SECURITIES AND EXCHANGE COMMISSION

WASHINGTON, D.C. 20549

 

 

FORM 6-K

 

 

REPORT OF FOREIGN PRIVATE ISSUER

PURSUANT TO RULE 13a-16 or 15d-16

UNDER THE SECURITIES EXCHANGE ACT OF 1934

For the month of September, 2014

Commission file number: 001-32635

 

 

BIRKS GROUP INC.

(formerly Birks & Mayors Inc.)

(Translation of Registrant’s name into English)

 

 

1240 Phillips Square

Montreal Québec

Canada

H3B 3H4

(Address of principal executive office)

 

 

Indicate by check mark whether the registrant files or will file annual reports under cover of Form 20-F or Form 40-F.

x  Form 20-F            ¨  Form 40-F

Indicate by check mark if the registrant is submitting the Form 6-K in paper as permitted by Regulation S-T Rule 101(b)(1):  ¨

Note: Regulation S-T Rule 101(b)(1) only permits the submission in paper of a Form 6-K if submitted solely to provide an attached annual report to security holders.

Indicate by check mark if the registrant is submitting the Form 6-K in paper as permitted by Regulation S-T Rule 101(b)(7):  ¨

Note: Regulation S-T Rule 101(b)(7) only permits the submission in paper of a Form 6-K if submitted to furnish a report or other document that the registrant foreign private issuer must furnish and make public under the laws of the jurisdiction in which the registrant is incorporated, domiciled or legally organized (the registrant’s “home country”), or under the rules of the home country exchange on which the registrant’s securities are traded, as long as the report or other document is not a press release, is not required to be and has not been distributed to the registrant’s security holders, and, if discussing a material event, has already been the subject of a Form 6-K submission or other Commission filing on EDGAR.

 

 

 


  1. SUBMISSION OF MATTERS TO A VOTE OF SECURITY HOLDERS.

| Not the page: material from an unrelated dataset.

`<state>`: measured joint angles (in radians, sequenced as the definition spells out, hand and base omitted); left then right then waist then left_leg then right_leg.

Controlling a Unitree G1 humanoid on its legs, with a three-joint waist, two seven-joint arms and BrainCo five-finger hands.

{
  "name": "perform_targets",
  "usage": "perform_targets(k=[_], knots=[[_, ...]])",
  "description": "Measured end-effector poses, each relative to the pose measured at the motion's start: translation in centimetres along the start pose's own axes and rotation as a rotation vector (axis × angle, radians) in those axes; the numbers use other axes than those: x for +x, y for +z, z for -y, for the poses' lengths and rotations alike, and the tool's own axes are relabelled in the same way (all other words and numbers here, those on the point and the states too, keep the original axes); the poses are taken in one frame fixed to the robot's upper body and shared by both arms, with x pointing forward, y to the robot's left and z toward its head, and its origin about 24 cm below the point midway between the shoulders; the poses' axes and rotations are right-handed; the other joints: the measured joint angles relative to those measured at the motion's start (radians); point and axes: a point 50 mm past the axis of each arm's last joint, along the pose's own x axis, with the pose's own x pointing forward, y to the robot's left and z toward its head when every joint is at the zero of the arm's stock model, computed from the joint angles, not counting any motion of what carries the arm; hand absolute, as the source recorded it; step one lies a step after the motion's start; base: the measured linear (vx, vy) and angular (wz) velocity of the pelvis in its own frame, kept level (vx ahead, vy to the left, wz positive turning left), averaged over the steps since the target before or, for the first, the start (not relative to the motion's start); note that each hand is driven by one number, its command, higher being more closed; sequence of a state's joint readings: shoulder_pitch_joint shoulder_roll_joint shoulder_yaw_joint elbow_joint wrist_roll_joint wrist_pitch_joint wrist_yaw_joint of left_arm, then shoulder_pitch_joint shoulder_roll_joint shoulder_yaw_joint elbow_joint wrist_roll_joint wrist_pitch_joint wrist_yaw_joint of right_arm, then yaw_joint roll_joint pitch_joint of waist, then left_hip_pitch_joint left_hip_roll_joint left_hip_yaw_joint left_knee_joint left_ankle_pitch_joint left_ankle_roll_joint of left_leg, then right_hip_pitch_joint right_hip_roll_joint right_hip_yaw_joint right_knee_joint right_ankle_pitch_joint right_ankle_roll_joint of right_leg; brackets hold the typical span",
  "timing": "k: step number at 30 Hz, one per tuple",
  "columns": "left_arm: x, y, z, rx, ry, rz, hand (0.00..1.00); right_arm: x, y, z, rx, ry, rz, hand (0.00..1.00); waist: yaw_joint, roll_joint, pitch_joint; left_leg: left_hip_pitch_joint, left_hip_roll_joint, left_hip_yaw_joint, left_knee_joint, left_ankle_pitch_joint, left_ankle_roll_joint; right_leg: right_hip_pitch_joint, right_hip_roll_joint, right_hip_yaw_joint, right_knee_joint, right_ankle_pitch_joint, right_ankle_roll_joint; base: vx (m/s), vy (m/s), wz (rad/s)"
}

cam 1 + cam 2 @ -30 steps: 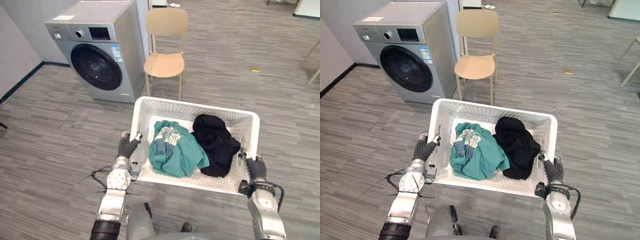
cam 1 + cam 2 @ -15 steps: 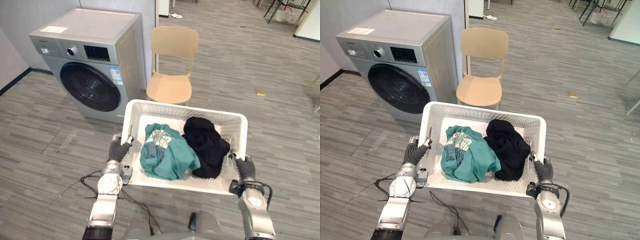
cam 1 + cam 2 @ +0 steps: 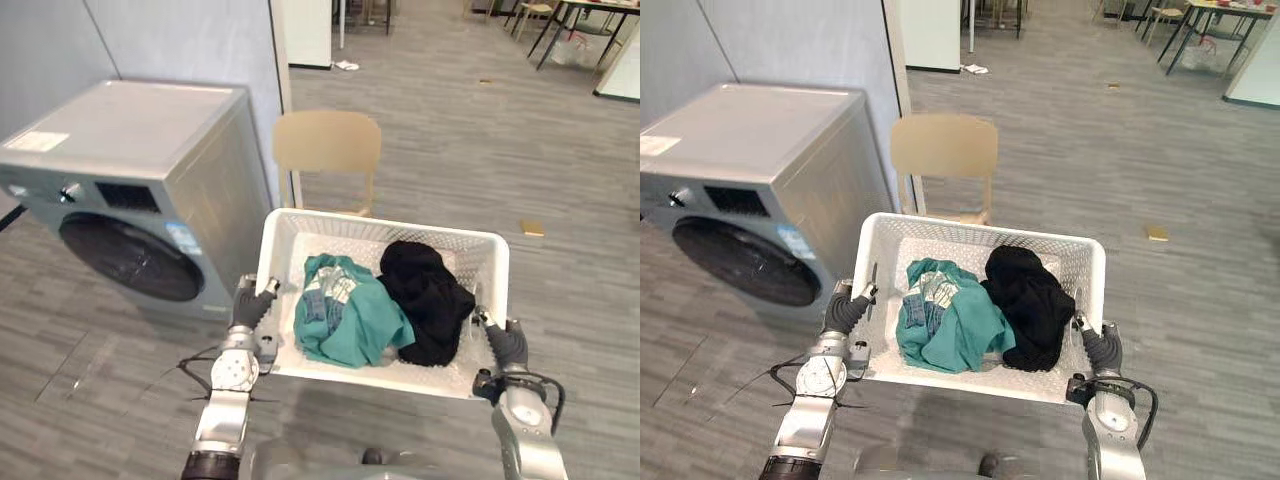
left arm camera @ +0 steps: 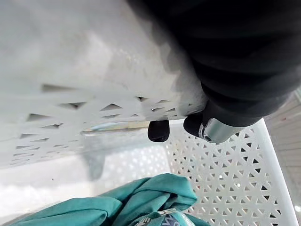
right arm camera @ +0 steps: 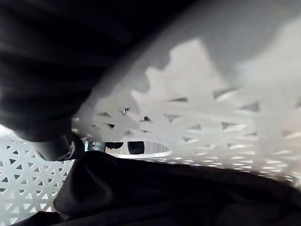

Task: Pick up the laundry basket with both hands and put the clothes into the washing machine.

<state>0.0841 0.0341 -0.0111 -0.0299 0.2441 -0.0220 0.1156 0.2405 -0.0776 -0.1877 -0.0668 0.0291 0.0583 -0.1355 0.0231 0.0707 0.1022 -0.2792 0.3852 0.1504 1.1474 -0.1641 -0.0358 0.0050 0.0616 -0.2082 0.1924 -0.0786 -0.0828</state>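
Observation:
A white lattice laundry basket [image 3: 385, 222] hangs in front of me, held at its two short sides. My left hand [image 3: 251, 304] grips the left side, its dark fingertips [image 4: 158, 130] curled in through the handle slot. On the right side my right hand [image 3: 505, 345] does the same, with fingertips [image 5: 136, 147] hooked through that slot. Inside lie a crumpled teal garment [image 3: 346, 322] and a black garment [image 3: 427, 300] beside it. The grey front-loading washing machine [image 3: 120, 180] stands to the left beyond the basket, its round dark door [image 3: 127, 262] closed.
A beige chair [image 3: 326, 148] stands just behind the basket, next to the washer and a grey wall panel [image 3: 180, 40]. Grey plank floor spreads to the right, with a small tan object [image 3: 532, 228] on it. Table legs [image 3: 555, 20] show far back.
The whole picture has shifted: the camera moved, and the washer now looms larger at the left. The basket stays held in both hands with the clothes unmoved.

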Motion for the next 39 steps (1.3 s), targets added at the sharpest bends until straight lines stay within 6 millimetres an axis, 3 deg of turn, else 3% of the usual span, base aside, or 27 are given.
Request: perform_targets(k=[2, 3, 5, 6, 8, 9, 10, 11, 13, 15, 16, 19, 20, 22, 23, 24, 26, 28, 30, 33, 36, 39], knots=[[0.1, 0.1, -0.1, 0.001, 0.002, 0.003, 1.00, 0.0, 0.0, -0.1, 0.004, -0.001, 0.001, 1.00, 0.015, -0.003, 0.008, -0.054, -0.009, 0.030, -0.127, -0.033, -0.007, 0.051, -0.003, 0.019, -0.045, -0.002, 0.003, 0.41, 0.043, -0.27], [0.1, 0.1, 0.0, 0.001, 0.000, 0.004, 1.00, 0.0, 0.0, 0.0, 0.003, 0.000, -0.001, 1.00, 0.019, -0.017, 0.008, -0.049, -0.065, 0.062, -0.439, -0.022, -0.025, 0.084, -0.034, 0.011, -0.071, -0.027, 0.041, 0.37, 0.120, -0.12], [0.2, 0.2, 0.2, -0.009, 0.000, 0.005, 1.00, 0.1, 0.1, 0.3, -0.005, -0.004, 0.007, 1.00, 0.017, -0.019, 0.013, -0.036, -0.109, 0.070, -0.705, 0.011, -0.058, 0.098, -0.051, 0.004, -0.077, -0.055, 0.062, 0.35, 0.202, 0.03], [0.0, 0.0, 0.3, -0.016, 0.000, -0.009, 1.00, 0.2, 0.0, 0.3, -0.007, -0.004, 0.000, 1.00, 0.027, 0.005, 0.008, -0.019, -0.146, 0.056, -0.863, 0.134, -0.061, 0.118, -0.067, 0.012, -0.050, -0.102, 0.104, 0.34, 0.271, -0.08], [-0.1, -0.2, 0.0, -0.004, 0.005, -0.014, 1.00, 0.1, -0.2, 0.1, -0.004, 0.006, -0.007, 1.00, 0.034, -0.018, 0.010, 0.002, -0.180, 0.063, -0.858, 0.184, -0.027, 0.132, -0.101, 0.022, -0.036, -0.135, 0.133, 0.30, 0.230, -0.04], [0.0, -0.1, -0.4, 0.009, 0.012, -0.010, 1.00, 0.0, -0.4, -0.4, 0.012, 0.014, -0.015, 1.00, 0.035, -0.051, 0.010, -0.007, -0.221, 0.061, -0.815, 0.145, 0.019, 0.135, -0.148, 0.019, -0.008, -0.169, 0.154, 0.38, 0.225, 0.15], [0.0, -0.1, -0.6, 0.013, 0.015, -0.010, 1.00, 0.0, -0.4, -0.6, 0.014, 0.015, -0.017, 1.00, 0.036, -0.072, 0.012, -0.011, -0.245, 0.072, -0.770, 0.093, 0.032, 0.114, -0.183, 0.020, 0.081, -0.194, 0.182, 0.40, 0.210, 0.10], [-0.1, -0.3, -0.6, 0.014, 0.018, -0.018, 1.00, 0.2, -0.6, -0.7, 0.012, 0.018, -0.024, 1.00, 0.044, -0.072, 0.012, -0.007, -0.248, 0.082, -0.754, 0.073, 0.044, 0.078, -0.199, 0.025, 0.166, -0.198, 0.188, 0.38, 0.215, -0.14], [-0.4, -0.9, -1.4, 0.040, 0.030, -0.042, 1.00, 0.7, -1.4, -1.8, 0.018, 0.048, -0.064, 1.00, 0.048, -0.089, 0.023, 0.057, -0.269, 0.109, -0.751, 0.016, 0.063, -0.059, -0.279, 0.041, 0.501, -0.165, 0.243, 0.36, 0.222, -0.21], [-0.6, -1.4, -2.2, 0.067, 0.039, -0.072, 1.00, 0.5, -2.4, -2.8, 0.030, 0.072, -0.109, 1.00, 0.046, -0.089, 0.024, 0.127, -0.273, 0.113, -0.784, 0.004, 0.073, -0.110, -0.296, 0.018, 0.576, -0.184, 0.203, 0.33, 0.130, -0.01], [-1.0, -1.7, -2.5, 0.075, 0.048, -0.083, 1.00, 0.3, -2.5, -3.2, 0.035, 0.088, -0.116, 1.00, 0.045, -0.089, 0.023, 0.161, -0.270, 0.119, -0.813, 0.005, 0.071, -0.135, -0.288, 0.003, 0.519, -0.193, 0.184, 0.38, 0.068, 0.07], [-1.0, -1.7, -2.8, 0.074, 0.059, -0.080, 1.00, 0.6, -2.2, -3.5, 0.034, 0.105, -0.103, 1.00, 0.046, -0.090, 0.022, 0.183, -0.265, 0.113, -0.850, 0.007, 0.068, -0.226, -0.266, -0.011, 0.311, -0.179, 0.170, 0.33, -0.003, 0.17], [-0.9, -1.6, -2.7, 0.074, 0.056, -0.078, 1.00, 0.7, -2.2, -3.4, 0.032, 0.103, -0.103, 1.00, 0.042, -0.091, 0.022, 0.184, -0.264, 0.107, -0.852, 0.009, 0.064, -0.237, -0.254, -0.008, 0.199, -0.132, 0.157, 0.33, -0.090, 0.37], [-0.9, -1.7, -2.7, 0.076, 0.052, -0.082, 1.00, 0.7, -2.3, -3.2, 0.026, 0.099, -0.110, 1.00, 0.035, -0.109, 0.019, 0.196, -0.282, 0.085, -0.846, 0.000, 0.040, -0.227, -0.244, -0.002, 0.036, 0.071, 0.141, 0.27, -0.138, 0.45], [-0.6, -1.8, -2.7, 0.082, 0.049, -0.079, 1.00, 0.8, -2.3, -3.1, 0.017, 0.099, -0.108, 1.00, 0.025, -0.127, 0.022, 0.207, -0.300, 0.059, -0.838, -0.028, 0.003, -0.215, -0.252, -0.011, 0.024, 0.153, 0.135, 0.21, -0.148, 0.32], [-0.4, -1.9, -2.3, 0.068, 0.047, -0.089, 1.00, 1.1, -2.1, -3.1, 0.009, 0.103, -0.102, 1.00, 0.029, -0.108, 0.022, 0.199, -0.287, 0.045, -0.828, -0.033, -0.003, -0.214, -0.236, -0.013, 0.020, 0.158, 0.130, 0.21, -0.163, 0.21], [0.8, -1.3, -1.6, 0.047, 0.036, -0.067, 1.00, 2.1, -1.1, -2.6, -0.018, 0.097, -0.064, 1.00, 0.040, -0.095, 0.032, 0.145, -0.242, 0.035, -0.805, -0.043, -0.019, -0.217, -0.194, -0.033, -0.036, 0.170, 0.115, 0.11, -0.142, -0.01], [2.8, 0.1, -1.1, 0.045, 0.026, -0.018, 1.00, 3.0, 0.1, -2.3, -0.010, 0.070, -0.023, 1.00, 0.038, -0.100, 0.057, 0.086, -0.219, 0.002, -0.790, -0.045, -0.025, -0.234, -0.165, -0.059, -0.075, 0.189, 0.097, 0.00, -0.121, 0.14], [5.4, 2.7, -1.2, 0.042, 0.041, 0.070, 1.00, 4.5, 2.5, -2.7, 0.023, 0.040, 0.059, 1.00, 0.031, -0.128, 0.117, 0.008, -0.207, -0.033, -0.778, -0.032, -0.051, -0.284, -0.145, -0.084, -0.113, 0.224, 0.078, -0.08, -0.084, 0.17], [8.0, 6.0, -2.0, 0.037, 0.094, 0.172, 1.00, 6.3, 6.2, -3.5, 0.065, 0.010, 0.174, 1.00, 0.026, -0.137, 0.200, -0.096, -0.197, -0.058, -0.734, -0.025, -0.061, -0.338, -0.130, -0.099, -0.155, 0.269, 0.067, -0.13, -0.033, 0.10], [9.6, 8.9, -2.9, 0.060, 0.128, 0.261, 1.00, 7.0, 8.5, -4.2, 0.102, 0.004, 0.245, 1.00, 0.048, -0.136, 0.265, -0.146, -0.190, -0.065, -0.707, -0.024, -0.063, -0.374, -0.122, -0.098, -0.162, 0.286, 0.059, -0.08, 0.007, -0.07], [10.5, 11.3, -3.9, 0.069, 0.166, 0.333, 1.00, 7.5, 10.6, -4.8, 0.143, -0.007, 0.311, 1.00, 0.050, -0.136, 0.299, -0.208, -0.184, -0.071, -0.674, -0.022, -0.065, -0.419, -0.117, -0.104, -0.162, 0.297, 0.058, -0.09, 0.026, 0.00]])
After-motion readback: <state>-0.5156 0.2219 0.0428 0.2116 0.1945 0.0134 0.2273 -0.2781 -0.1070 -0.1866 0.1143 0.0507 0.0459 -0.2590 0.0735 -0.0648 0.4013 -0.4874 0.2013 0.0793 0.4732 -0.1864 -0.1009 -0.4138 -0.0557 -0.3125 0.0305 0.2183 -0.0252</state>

On September 24, 2014, the Annual Meeting of Shareholders (the “Meeting”) of Birks Group Inc. (the “Company”) was held in Montreal, Quebec. The shareholders of record at the close of business on August 15, 2014 (the “Record Date”) were entitled to vote at the Meeting. As of the Record Date, the Company had 10,209,578 Class A voting shares outstanding (which entitle the holder to one vote per share), 7,717,970 Class B multiple voting shares outstanding (which entitle the holder to 10 votes per share) and no preferred shares outstanding.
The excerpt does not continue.